図の右側の黒い部分が遺跡があったところです。

 ということで、「縄文海進」という氷河期が終わって海水面が上昇した時期があり、それによって水没した遺跡をはじめて確認できたものとして、世界的に注目された遺跡だそうです。

貝塚・遺跡の宝庫、南知多町
 南知多にはたくさんの遺跡がありました。




 また、出土した土器や人骨なども展示してありました。




神経痛で苦しんだ縄文人

 この人骨は、縄文人に見られる抜歯がありませんでした。また、説明版によると、「椎骨に病変が見られることから、神経痛で苦しんだであろう」ことが判ると書いてありました。神経痛だったことまで分かるとはすごいと思いました。
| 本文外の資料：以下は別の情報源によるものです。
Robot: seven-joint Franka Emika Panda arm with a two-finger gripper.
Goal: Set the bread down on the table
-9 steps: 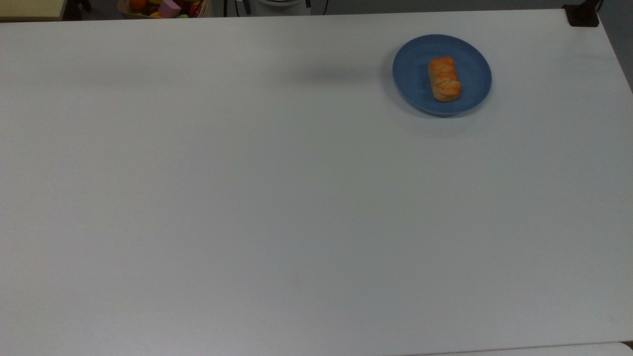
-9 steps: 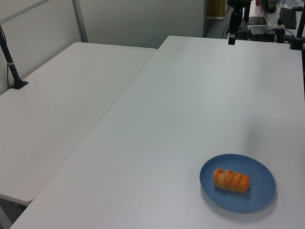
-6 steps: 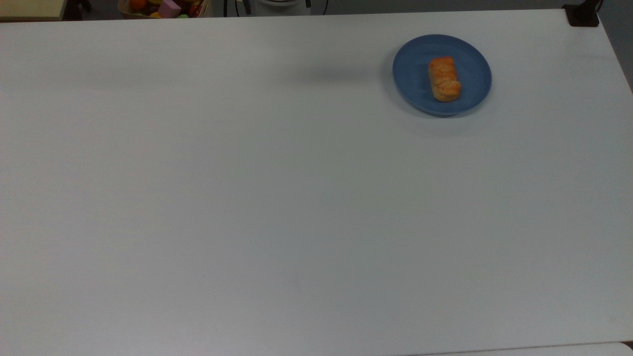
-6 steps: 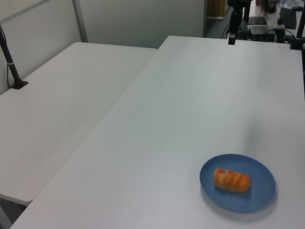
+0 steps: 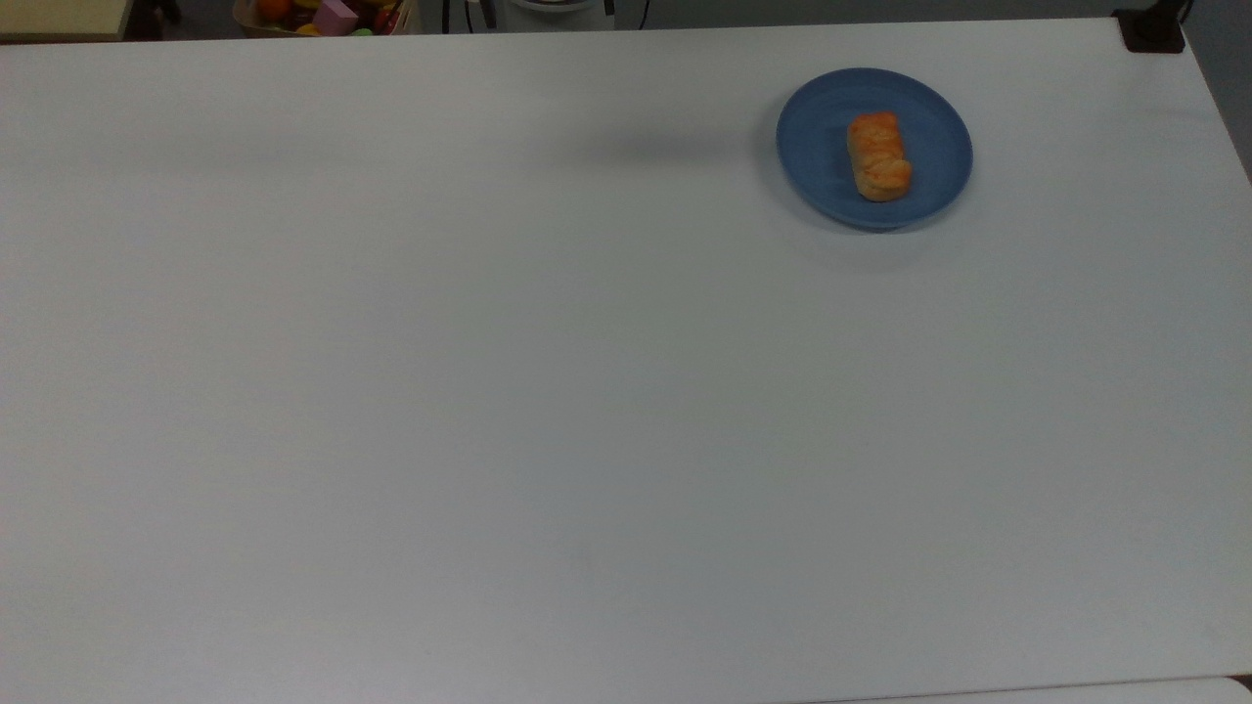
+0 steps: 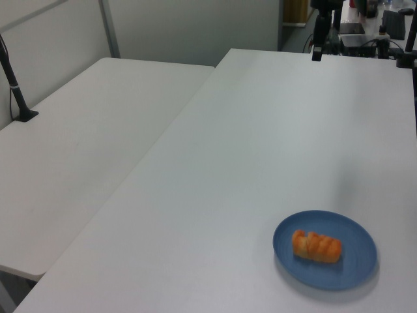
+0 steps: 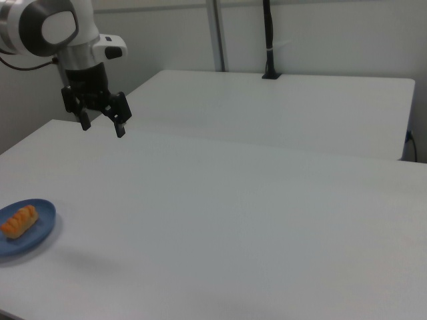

 土器や骨角器などが所狭しと並べられており、しかもまじかで見られるので、もったいない感じがしました。もう少し事前の勉強をしっかりして、もう一度伺いたいと思いました。

南知多町資料館おしまい

南知多町資料館(1) 南知多町

2014年03月28日 18時18分04秒 | 南知多町
南知多町
 南知多町の資料館を訪れました。南知多町とは、知多半島の最南端です。2006年に美浜町と合併して「セントレア市」と名前を変更しようとして有名になりましたが、かなわず、美浜町との合併もせず、南知多町として存続しています。


 南知多町の資料館です。画像は町のホームページから転載しました。3階建ての建物です。階ごとに展示品が整理されていました。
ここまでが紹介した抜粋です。